*PROBLEM STATEMENT*. Only the lines below between the ones containing "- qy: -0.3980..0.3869" and "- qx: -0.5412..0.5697", inclusive, are to be reproduced, each exactly as it stands.

** COLLECTED MATERIAL follows **

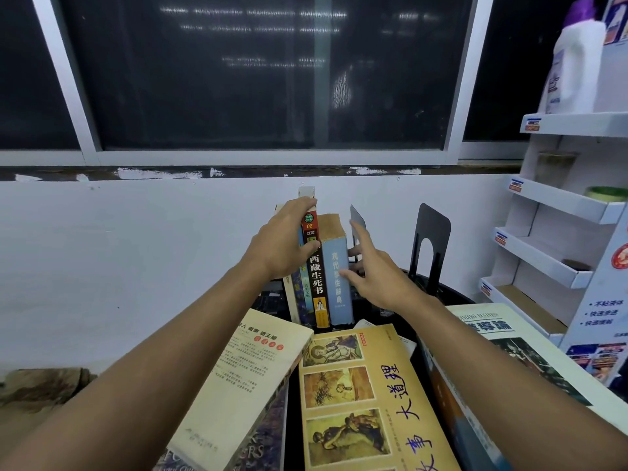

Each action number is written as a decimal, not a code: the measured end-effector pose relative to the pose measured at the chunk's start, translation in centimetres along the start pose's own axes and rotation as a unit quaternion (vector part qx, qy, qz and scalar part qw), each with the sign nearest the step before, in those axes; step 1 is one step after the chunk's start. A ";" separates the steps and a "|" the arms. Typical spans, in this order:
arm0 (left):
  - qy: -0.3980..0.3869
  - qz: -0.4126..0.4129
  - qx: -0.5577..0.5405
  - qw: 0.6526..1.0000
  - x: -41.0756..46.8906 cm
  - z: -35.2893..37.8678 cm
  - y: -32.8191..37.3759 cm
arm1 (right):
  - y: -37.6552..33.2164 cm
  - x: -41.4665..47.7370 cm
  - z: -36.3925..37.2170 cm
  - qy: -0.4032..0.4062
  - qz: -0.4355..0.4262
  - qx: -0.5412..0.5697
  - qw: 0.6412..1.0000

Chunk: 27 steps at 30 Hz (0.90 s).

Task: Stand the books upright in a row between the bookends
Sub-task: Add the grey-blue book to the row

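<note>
Dim, even indoor light. The dark window (265,73) above the left hand (283,244) mirrors blurred rows of ceiling lamps. Wide-angle distortion bends the window frame and the shelf (557,202) beyond the right hand (377,278). Shadows are soft; edges look smeared.

Your left hand (289,239) and right hand (377,277) are bare, no rings, watch or gloves; both forearms are uncovered, with no sleeve showing.
</note>
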State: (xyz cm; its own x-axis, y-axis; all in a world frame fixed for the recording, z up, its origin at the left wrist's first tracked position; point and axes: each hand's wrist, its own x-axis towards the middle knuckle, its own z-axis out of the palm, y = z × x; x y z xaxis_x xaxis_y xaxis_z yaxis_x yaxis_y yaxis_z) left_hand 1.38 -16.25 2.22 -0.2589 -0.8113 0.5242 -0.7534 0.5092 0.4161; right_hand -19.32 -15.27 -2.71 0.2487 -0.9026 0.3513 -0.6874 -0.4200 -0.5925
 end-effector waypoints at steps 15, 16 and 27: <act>-0.056 0.018 -0.002 0.998 -7.7 -3.9 0.8 | -3.8 -4.9 0.4 0.020 0.018 -0.079 0.996; -0.067 0.010 0.007 0.998 -8.5 -4.1 0.5 | -4.2 -5.5 0.9 0.007 0.021 -0.083 0.996; -0.209 -0.145 0.062 0.965 -14.7 -5.4 -4.7 | -7.2 -8.9 5.9 -0.115 0.109 -0.070 0.985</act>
State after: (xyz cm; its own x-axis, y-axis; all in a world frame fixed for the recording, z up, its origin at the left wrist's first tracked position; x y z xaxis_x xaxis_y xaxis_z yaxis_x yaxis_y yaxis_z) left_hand 11.97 -5.20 -3.44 -0.2272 -0.9729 0.0427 -0.8904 0.2253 0.3955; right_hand -12.56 -4.78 -5.89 0.2219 -0.9741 0.0445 -0.8243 -0.2118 -0.5250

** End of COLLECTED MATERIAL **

*TASK OUTPUT*.
  - qy: -0.3980..0.3869
  - qz: -0.4126..0.4129
  - qx: -0.5577..0.5405
  - qw: 0.6526..1.0000
  - x: -41.0756..46.8906 cm
  - z: -35.2893..37.8678 cm
  - y: -32.8191..37.3759 cm
arm1 (right):
  - y: -37.6552..33.2164 cm
  - x: -41.4665..47.7370 cm
  - z: -36.3925..37.2170 cm
  - qy: -0.4032..0.4062
  - qz: -0.4355..0.4262
  - qx: -0.5412..0.5697

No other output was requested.